FIG. 10 shows the completed dual chamber ball 34 being ejected by pressure applied thru the vent 32 to the chamber 33 of the holding base 30.
With reference to FIGS. 2A thru 2D, a sequence of drawings shows a representation of the collapsing of a capsule, during a succession of moments after an impact.
FIG. 2A shows the capsule at the first moment of impact.
FIG. 2B shows the capsule just beginning to deform, and the first rupturing of the internal capping membranes 2,5.
FIG. 2C shows a more advanced stage of the collapse, with total rupturing of capping membranes 2,5; and the main capsule shells 1,4 just beginning to rupture.
FIG. 2D shows the moment when there is a complete collapse of the capsule, and the wide spread dispersion and mixing of the two chemical agents 3 and 6, from both of the original compartments in the capsule.

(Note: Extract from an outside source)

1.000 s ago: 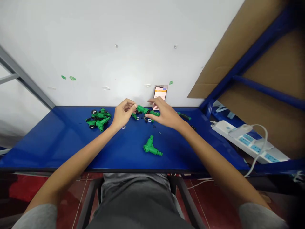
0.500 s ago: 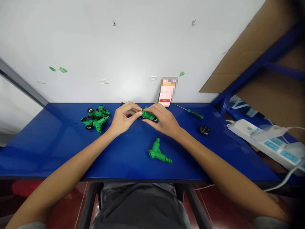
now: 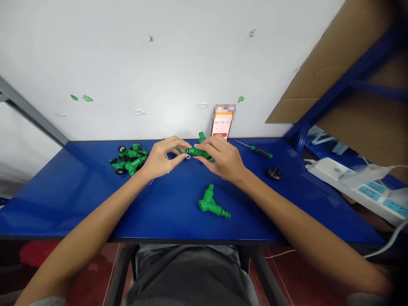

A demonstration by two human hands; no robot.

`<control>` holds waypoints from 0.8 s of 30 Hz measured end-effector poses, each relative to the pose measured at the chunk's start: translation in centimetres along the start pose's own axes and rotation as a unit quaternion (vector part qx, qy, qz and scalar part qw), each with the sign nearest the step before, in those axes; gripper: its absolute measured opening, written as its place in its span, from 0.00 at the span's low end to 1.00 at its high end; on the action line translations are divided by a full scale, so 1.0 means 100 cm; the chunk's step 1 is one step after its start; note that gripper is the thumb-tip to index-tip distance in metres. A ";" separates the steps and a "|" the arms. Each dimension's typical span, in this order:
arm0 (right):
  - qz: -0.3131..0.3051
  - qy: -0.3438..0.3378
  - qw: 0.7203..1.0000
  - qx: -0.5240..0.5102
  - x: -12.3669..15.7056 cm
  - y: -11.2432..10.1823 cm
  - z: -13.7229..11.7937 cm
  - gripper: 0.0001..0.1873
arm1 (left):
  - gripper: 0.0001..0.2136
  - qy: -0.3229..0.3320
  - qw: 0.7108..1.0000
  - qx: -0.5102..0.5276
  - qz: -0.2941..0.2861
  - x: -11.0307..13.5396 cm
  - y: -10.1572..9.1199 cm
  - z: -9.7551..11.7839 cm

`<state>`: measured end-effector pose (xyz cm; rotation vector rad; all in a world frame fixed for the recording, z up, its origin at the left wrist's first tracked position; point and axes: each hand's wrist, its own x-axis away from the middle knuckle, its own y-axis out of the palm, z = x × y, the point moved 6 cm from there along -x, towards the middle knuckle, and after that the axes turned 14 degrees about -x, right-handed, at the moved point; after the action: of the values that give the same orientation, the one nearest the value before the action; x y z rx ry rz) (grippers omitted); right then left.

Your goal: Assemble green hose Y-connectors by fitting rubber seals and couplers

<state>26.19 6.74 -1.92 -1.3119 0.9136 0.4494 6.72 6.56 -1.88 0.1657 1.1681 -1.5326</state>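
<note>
In my right hand (image 3: pixel 223 157) is a green plastic hose fitting (image 3: pixel 199 151), gripped between thumb and fingers near the back of the blue table. Its ribbed tip points left, and a green branch rises behind my fingers. My left hand (image 3: pixel 165 157) has its thumb and fingertips closed round that tip. A small white ring (image 3: pixel 188 157) shows just below the tip; whether my left thumb touches it I cannot tell. Behind my left hand more green and dark parts are mostly hidden. Nearer me lies another green branched fitting (image 3: pixel 212 203), untouched.
On the left sits a pile of green fittings with black caps (image 3: pixel 129 157). A phone (image 3: pixel 221 125) leans on the white wall. To the right lie a screwdriver (image 3: pixel 261 151) and a small black object (image 3: pixel 274 172). White power strips (image 3: pixel 353 187) stand past the table's right edge.
My right hand has turned the fitting, so its branch now stands up behind and its ribbed tip points at my left fingers. A white ring has come into sight beneath it.
</note>
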 end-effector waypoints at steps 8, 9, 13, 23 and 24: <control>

The two chemical agents which can be used in this invention are typically made up of an oxalic-type ester in one compartment, and a hydroperoxide with a solvent and flourescent compound in the other. Any two part combination of flourescing agents may be used, so long as they are efficient in producing light; and have the property of maintaining the illumination over an extended period of around six hours.
These chemical agents are not injurious to persons, who always wear eye covers at all times. Also they are bio degradable, and safe for the environment.